Academic rank: Professor
ORCID:
Education: PhD.
ScopusId:
Faculty: Faculty of Chemistry
Address: http://rms.umz.ac.ir/~mhfatemi/en/
Phone: 01135342931

Research

Title
In‐silico prediction of gas chromatographic retention indices of some terpenols
Type
JournalPaper
Keywords
Mathematical modeling / Molecular descriptors / Quantitative structure–activity relationship / Retention indices / Terpenols
Year
2012
Journal Journal of Separation Science
DOI
Researchers Mohammad Hossein Fatemi ، Hanieh Malekzadeh

Abstract

A quantitative structure–retention relationship study based on multiple linear regression technique was carried out to investigate the gas chromatographic retention indices (RIs) of some terpenols on the HP 5 ms fused silica column. A collection of 75 terpene alcohols was chosen as dataset. The data were divided into two groups; a training set and a prediction set consist of 60 and 15 molecules, respectively. The best-selected descriptors that appear in the models are; the Randic index order 1, Kier shape index order 2, total charge weighted partial negatively charged surface area, and fractional atomic charge weighted partial positive surface area.
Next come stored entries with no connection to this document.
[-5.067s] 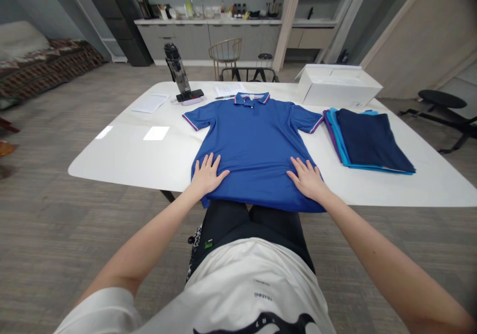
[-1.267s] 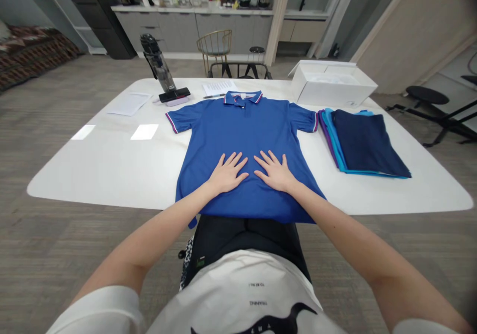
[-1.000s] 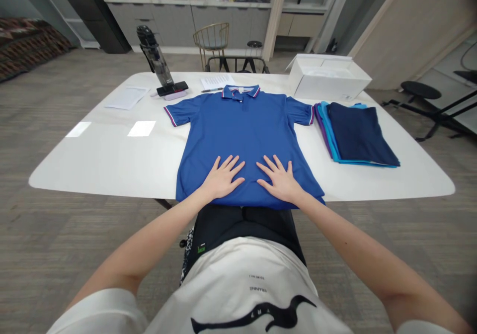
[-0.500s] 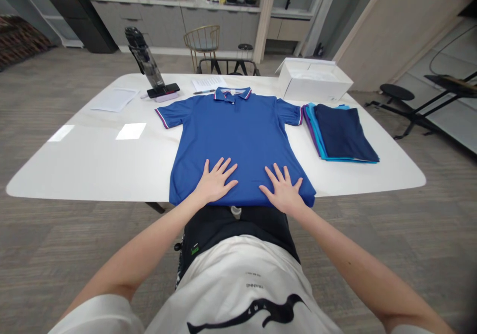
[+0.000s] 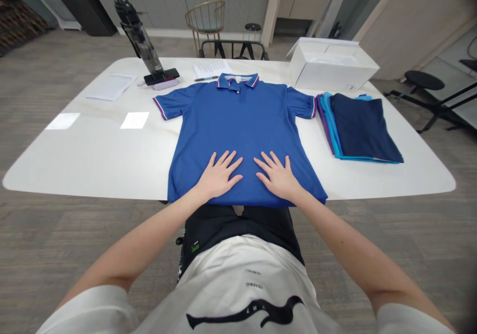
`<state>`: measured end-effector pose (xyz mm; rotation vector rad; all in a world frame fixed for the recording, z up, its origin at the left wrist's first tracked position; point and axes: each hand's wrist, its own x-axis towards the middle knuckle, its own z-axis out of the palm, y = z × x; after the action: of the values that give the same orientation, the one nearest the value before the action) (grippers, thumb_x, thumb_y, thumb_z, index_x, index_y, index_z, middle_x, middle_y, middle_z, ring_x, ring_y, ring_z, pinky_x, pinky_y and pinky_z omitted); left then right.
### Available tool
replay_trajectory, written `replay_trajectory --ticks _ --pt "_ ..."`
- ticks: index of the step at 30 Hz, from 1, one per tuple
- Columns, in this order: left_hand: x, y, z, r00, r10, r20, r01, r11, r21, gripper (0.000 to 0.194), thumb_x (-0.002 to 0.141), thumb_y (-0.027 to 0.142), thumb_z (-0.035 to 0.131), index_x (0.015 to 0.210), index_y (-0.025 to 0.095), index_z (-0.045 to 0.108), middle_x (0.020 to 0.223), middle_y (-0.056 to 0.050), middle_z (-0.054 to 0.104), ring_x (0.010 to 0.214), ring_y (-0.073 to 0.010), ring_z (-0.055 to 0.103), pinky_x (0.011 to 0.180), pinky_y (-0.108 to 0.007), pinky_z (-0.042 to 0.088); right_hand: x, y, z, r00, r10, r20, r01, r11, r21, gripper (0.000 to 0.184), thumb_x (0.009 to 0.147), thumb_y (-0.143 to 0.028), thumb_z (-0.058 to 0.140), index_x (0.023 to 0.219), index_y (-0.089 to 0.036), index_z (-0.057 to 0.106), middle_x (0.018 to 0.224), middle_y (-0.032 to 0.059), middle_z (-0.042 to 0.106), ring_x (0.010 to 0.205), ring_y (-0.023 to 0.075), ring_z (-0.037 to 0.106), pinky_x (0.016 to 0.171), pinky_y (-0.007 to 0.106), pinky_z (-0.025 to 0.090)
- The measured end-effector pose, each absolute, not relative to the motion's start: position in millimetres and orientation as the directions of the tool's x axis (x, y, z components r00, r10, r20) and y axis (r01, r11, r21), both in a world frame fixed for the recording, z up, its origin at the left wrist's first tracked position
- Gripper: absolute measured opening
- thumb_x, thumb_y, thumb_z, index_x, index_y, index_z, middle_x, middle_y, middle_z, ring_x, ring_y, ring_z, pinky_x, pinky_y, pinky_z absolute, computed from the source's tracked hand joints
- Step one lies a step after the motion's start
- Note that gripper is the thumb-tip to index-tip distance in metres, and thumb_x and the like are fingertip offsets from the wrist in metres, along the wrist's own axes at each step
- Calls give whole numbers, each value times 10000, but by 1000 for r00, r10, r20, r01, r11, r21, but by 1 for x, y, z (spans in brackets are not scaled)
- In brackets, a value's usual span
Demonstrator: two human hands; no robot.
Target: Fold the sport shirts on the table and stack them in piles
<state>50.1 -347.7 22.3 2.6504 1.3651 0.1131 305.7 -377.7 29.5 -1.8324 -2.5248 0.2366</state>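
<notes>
A blue polo shirt (image 5: pixel 238 125) lies face up on the white table (image 5: pixel 100 160), its collar away from me and its sleeves spread out. The collar and cuffs carry white and red trim. My left hand (image 5: pixel 219 175) rests flat on the lower part of the shirt, fingers spread. Level with it, my right hand (image 5: pixel 278 176) lies palm down on the cloth, also open, a short gap apart. The hem reaches the table's near edge, close to my body.
Right of the shirt lies a stack of folded clothes (image 5: pixel 359 127), navy on top. Behind it stands a white box (image 5: pixel 331 68). A handheld vacuum (image 5: pixel 143 45) stands at the back left, near papers (image 5: pixel 112 86) and a pen (image 5: pixel 206 78). Chairs stand beyond the table.
My hands were at the shirt's two sides, then came to its middle. They spread apart half a second ago and are closer together again now. The lower front looks smoother.
</notes>
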Motion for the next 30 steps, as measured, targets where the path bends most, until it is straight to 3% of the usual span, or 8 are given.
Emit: replay_trajectory --ticks 5,10,17,21,30 --pt "48 -360 20 587 809 -21 800 -576 168 662 1025 623 370 1631 362 319 1724 -2 232 1599 -292 179 1303 -580 70 311 -406 25 -214 974 -75 973 207 -99 752 977 -712 400 1648 -397 269 1734 19 188 1561 465 137 1131 835 146" --pt "48 -364 20 589 808 -15 798 -579 165 656 1026 630 357 1626 369 327 1723 -4 226 1598 -298 185 1293 -613 59 326 -434 27 -104 990 -94 992 97 -85 862 933 -765 424 1670 -382 194 1740 42 156 1547 509 138 1080 857 240" --pt "46 -364 18 602 798 9 785 -595 173 658 1030 632 336 1626 351 334 1719 -15 240 1597 -291 191 1293 -610 61 343 -450 27 -43 992 -117 997 35 -73 847 942 -780 387 1658 -345 265 1720 66 230 1544 488 189 1093 845 236" --pt "48 -366 18 612 791 1 778 -603 176 657 1032 629 343 1624 345 339 1719 -22 241 1598 -291 185 1294 -605 79 336 -438 30 -117 989 -88 992 111 -65 774 984 -725 364 1644 -324 315 1702 76 289 1556 430 211 1180 770 169" --pt "41 -373 21 618 786 10 771 -608 192 646 1046 631 284 1624 348 334 1719 -22 249 1593 -274 210 1293 -587 137 322 -377 35 -213 975 -68 971 203 -128 638 1055 -626 262 1626 -354 346 1708 43 280 1565 376 221 1190 746 200"
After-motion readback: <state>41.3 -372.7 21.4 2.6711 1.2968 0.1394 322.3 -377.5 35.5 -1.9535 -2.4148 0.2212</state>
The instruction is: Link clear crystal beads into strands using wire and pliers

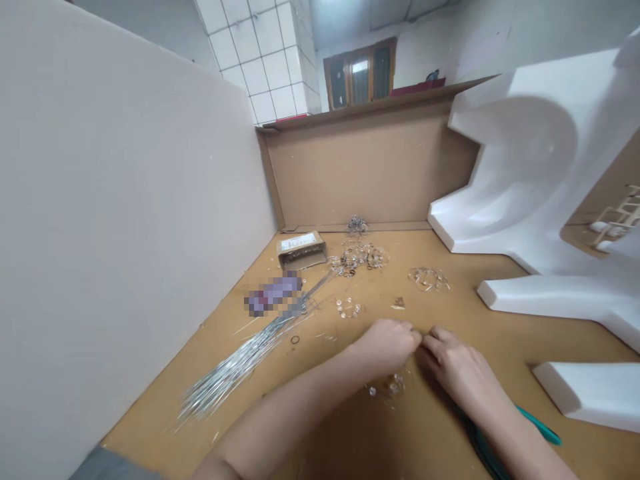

These descriptors can encode different features of molecules that are responsible for their steric, electronic, and lipophilicity interactions. The best-obtained model had statistics of R2t = 0.959 and R2p = 0.952. The reliability of the model was evaluated by using the leave-many-out cross-validation method (Q2 = 0.957 and SPRESS = 46.427) as well as by y-scrambling and jackknife test. Furthermore, the chemical applicability domains of these models were determined via leverage approach. The simple developed four-parameter linear model can predict the gas chromatographic RIs of terpenols.